== ABOUT THIS EXERCISE ==
All of the data should be restated word for word.
□ □ □ □ □ □ □
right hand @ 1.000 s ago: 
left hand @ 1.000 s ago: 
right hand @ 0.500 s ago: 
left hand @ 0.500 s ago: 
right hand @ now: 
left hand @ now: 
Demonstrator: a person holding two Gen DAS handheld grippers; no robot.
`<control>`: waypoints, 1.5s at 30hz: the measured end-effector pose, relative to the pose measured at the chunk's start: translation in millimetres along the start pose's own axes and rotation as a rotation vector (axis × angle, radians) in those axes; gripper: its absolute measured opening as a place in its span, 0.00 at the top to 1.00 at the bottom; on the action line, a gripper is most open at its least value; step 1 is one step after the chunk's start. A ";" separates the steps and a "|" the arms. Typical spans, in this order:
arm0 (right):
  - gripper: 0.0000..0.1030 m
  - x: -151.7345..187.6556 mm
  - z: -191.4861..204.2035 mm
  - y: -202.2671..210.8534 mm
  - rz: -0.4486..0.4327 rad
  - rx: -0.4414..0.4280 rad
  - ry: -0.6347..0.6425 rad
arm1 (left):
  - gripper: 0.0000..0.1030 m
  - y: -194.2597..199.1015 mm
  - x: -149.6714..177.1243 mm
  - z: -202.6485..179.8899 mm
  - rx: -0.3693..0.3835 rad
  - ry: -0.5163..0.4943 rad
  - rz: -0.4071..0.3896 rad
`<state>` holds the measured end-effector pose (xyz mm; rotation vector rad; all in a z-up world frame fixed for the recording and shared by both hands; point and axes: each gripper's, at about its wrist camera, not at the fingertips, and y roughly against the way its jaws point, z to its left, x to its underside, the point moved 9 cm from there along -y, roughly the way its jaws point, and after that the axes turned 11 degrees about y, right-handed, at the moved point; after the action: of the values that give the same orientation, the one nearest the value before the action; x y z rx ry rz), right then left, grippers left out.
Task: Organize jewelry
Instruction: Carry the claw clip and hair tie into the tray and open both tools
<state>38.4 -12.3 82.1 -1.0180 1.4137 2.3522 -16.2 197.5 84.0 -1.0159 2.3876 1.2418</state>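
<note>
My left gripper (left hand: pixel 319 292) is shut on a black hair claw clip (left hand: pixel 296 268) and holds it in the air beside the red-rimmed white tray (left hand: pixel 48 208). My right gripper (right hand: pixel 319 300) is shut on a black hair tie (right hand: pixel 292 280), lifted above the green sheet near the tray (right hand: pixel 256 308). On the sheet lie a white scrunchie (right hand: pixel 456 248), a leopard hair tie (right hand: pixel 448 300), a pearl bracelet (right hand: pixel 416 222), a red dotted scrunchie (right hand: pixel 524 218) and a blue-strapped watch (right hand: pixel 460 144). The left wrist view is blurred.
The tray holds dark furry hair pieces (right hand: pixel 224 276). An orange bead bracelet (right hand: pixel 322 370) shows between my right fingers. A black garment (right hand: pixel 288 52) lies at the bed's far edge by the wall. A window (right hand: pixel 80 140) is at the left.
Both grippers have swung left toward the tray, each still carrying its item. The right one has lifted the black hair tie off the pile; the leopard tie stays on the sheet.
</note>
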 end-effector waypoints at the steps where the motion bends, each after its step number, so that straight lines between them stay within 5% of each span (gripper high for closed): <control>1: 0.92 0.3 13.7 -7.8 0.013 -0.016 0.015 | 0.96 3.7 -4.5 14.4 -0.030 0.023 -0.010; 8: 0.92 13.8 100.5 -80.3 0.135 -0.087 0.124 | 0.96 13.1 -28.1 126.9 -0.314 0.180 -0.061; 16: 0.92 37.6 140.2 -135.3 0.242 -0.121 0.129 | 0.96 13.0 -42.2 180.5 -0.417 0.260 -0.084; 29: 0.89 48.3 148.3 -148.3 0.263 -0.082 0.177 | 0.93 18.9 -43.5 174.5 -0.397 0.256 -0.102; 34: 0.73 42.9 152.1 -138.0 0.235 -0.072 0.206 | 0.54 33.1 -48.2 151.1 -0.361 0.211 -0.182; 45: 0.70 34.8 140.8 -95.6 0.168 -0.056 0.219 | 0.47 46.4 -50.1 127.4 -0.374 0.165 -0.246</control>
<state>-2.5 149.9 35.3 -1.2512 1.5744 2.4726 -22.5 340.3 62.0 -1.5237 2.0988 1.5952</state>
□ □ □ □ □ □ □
== RESPONSE TO THIS EXERCISE ==
right hand @ 1.000 s ago: 
left hand @ 1.000 s ago: 
right hand @ 0.500 s ago: 
left hand @ 0.500 s ago: 
right hand @ now: 
left hand @ now: 
Demonstrator: a person holding two Gen DAS handheld grippers; no robot.
`<control>`: waypoints, 1.5s at 30hz: the measured end-effector pose, relative to the pose measured at the chunk's start: translation in millimetres along the start pose's own axes and rotation as a rotation vector (axis × angle, radians) in those axes; gripper: its absolute measured opening as a place in its span, 0.00 at the top to 1.00 at the bottom; on the action line, a gripper is most open at its least value; step 1 is one step after the chunk's start. A ";" separates the steps and a "|" the arms. Typical spans, in this order:
arm0 (right):
  - gripper: 0.0000..0.1030 m
  - x: -151.7345..187.6556 mm
  - z: -191.4861..204.2035 mm
  - y: -202.2671..210.8534 mm
  - rz: -0.4486..0.4327 rad
  - rx: -0.4414..0.4280 rad
  - ry: -0.6347..0.6425 rad
arm1 (left):
  - gripper: 0.0000..0.1030 m
  - y: -194.2597..199.1015 mm
  - x: -149.6714..177.1243 mm
  - z: -202.6485..179.8899 mm
  - rx: -0.3693..0.3835 rad
  - ry: -0.5163..0.4943 rad
  - rz: -0.4071..0.3896 rad
`<state>` holds the measured end-effector pose (xyz mm; rotation vector rad; all in a z-up world frame fixed for the recording and shared by both hands; point and axes: each gripper's, at about its wrist camera, not at the fingertips, and y roughly against the way its jaws point, z to its left, x to its underside, the point moved 9 cm from there along -y, roughly the way its jaws point, and after that the axes turned 11 degrees about y, right-handed, at the moved point; after the action: of the values that give the same orientation, the one nearest the value before the action; x y z rx ry rz), right then left, grippers left out.
Task: Organize jewelry
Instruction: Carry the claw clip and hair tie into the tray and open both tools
<state>38.4 -12.3 82.1 -1.0180 1.4137 2.3522 -16.2 197.5 84.0 -1.0159 2.3876 1.2418</state>
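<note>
My left gripper (left hand: pixel 319 292) is shut on a black hair claw clip (left hand: pixel 296 268) and holds it in the air beside the red-rimmed white tray (left hand: pixel 48 208). My right gripper (right hand: pixel 319 300) is shut on a black hair tie (right hand: pixel 292 280), lifted above the green sheet near the tray (right hand: pixel 256 308). On the sheet lie a white scrunchie (right hand: pixel 456 248), a leopard hair tie (right hand: pixel 448 300), a pearl bracelet (right hand: pixel 416 222), a red dotted scrunchie (right hand: pixel 524 218) and a blue-strapped watch (right hand: pixel 460 144). The left wrist view is blurred.
The tray holds dark furry hair pieces (right hand: pixel 224 276). An orange bead bracelet (right hand: pixel 322 370) shows between my right fingers. A black garment (right hand: pixel 288 52) lies at the bed's far edge by the wall. A window (right hand: pixel 80 140) is at the left.
Both grippers have swung left toward the tray, each still carrying its item. The right one has lifted the black hair tie off the pile; the leopard tie stays on the sheet.
</note>
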 end-effector waypoints at the steps where the motion bends, each after its step number, so that straight lines between them stay within 5% of each span (gripper high for closed): <control>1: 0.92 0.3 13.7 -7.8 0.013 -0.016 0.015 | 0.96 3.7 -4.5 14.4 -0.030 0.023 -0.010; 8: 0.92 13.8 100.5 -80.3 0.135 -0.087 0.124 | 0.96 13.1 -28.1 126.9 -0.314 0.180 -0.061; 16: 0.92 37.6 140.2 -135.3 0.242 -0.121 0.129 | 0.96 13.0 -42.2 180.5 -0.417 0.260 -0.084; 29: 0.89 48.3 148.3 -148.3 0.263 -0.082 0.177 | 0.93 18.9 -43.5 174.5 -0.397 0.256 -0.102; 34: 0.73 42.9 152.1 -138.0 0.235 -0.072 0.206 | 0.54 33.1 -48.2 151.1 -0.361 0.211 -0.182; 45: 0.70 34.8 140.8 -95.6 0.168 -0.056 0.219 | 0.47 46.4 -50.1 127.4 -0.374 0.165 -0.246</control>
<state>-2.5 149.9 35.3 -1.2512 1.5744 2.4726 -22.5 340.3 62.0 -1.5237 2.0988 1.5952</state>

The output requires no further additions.